» **Exercise instructions**:
Give an exact copy of the lines from the beginning of the listing below to the "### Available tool" line, inclusive.

» **Data provided**:
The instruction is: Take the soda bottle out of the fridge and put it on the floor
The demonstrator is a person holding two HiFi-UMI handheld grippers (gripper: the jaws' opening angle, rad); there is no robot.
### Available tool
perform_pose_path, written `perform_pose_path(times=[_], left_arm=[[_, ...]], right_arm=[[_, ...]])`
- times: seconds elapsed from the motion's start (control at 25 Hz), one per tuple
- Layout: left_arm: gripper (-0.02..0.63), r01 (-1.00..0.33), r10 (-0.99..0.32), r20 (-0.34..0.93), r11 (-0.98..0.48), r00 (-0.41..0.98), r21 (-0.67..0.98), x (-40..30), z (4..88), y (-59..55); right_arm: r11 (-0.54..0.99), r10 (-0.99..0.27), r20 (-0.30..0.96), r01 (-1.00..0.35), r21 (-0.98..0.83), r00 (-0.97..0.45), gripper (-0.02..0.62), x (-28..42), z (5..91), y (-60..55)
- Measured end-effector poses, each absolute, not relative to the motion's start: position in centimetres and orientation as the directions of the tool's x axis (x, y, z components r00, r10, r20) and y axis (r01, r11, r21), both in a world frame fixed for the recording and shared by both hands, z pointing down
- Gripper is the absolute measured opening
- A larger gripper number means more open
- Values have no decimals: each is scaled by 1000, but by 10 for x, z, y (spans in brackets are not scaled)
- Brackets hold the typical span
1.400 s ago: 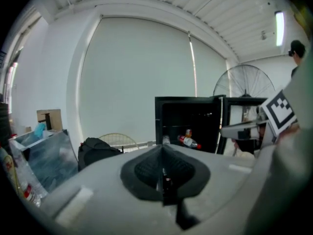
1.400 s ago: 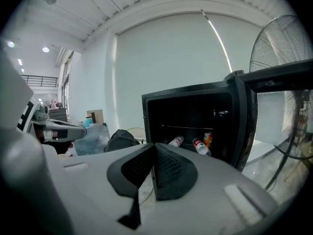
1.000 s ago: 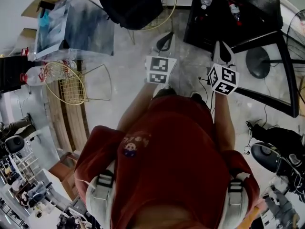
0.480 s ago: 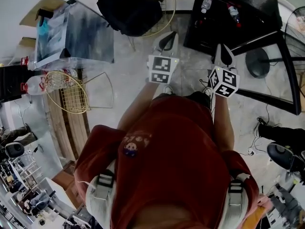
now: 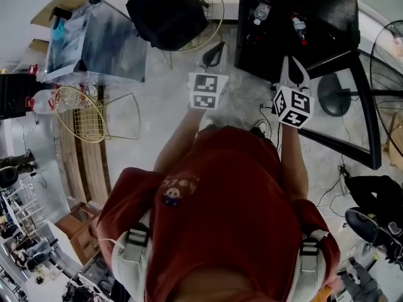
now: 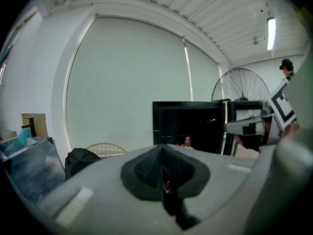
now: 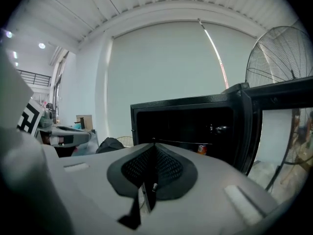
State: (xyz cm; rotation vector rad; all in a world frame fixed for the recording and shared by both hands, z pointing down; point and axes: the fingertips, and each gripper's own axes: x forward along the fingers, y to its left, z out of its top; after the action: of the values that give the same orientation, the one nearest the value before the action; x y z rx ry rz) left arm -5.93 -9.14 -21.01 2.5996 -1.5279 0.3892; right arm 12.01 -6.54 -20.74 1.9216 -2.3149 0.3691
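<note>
Person: stands on the pale floor (image 5: 167, 115) in a red top, both arms held forward toward the fridge.
Fridge (image 5: 327, 2): black, with its door (image 5: 362, 115) swung wide at the person's right.
Bottles: two inside the fridge, a red-capped bottle (image 5: 298, 27) and a pale bottle (image 5: 259, 11) to its left. Which one is the soda cannot be told from here. Neither gripper touches them.
Left gripper (image 5: 218, 49): its own view shows the jaws pressed together with nothing between them (image 6: 163, 151). It is aimed at the fridge opening and short of it.
Right gripper (image 5: 292, 63): jaws closed and empty (image 7: 153, 145). It is level with the front edge of the fridge, beside the door.
Surroundings: black backpack (image 5: 165, 12) on a wire chair (image 5: 213, 2) left of the fridge. A standing fan (image 7: 278, 53) is behind the door.
</note>
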Motion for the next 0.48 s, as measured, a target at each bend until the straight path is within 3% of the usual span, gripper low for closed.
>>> perform_pose_path(times=[0.48], left_arm=[[0,-863,-830,303,-503,469,-40,-30,-198,-83]], right_arm=[[155,-944,271,-978,-137,-188,2,151,-191,-56]])
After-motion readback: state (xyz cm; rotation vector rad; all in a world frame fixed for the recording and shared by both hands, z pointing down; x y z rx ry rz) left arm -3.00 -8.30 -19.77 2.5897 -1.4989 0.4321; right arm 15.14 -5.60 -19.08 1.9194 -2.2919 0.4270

» **Answer space**:
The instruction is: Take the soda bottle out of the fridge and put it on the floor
The demonstrator is a person holding two HiFi-UMI handheld grippers (gripper: the jaws' opening angle, rad); there is no robot.
### Available tool

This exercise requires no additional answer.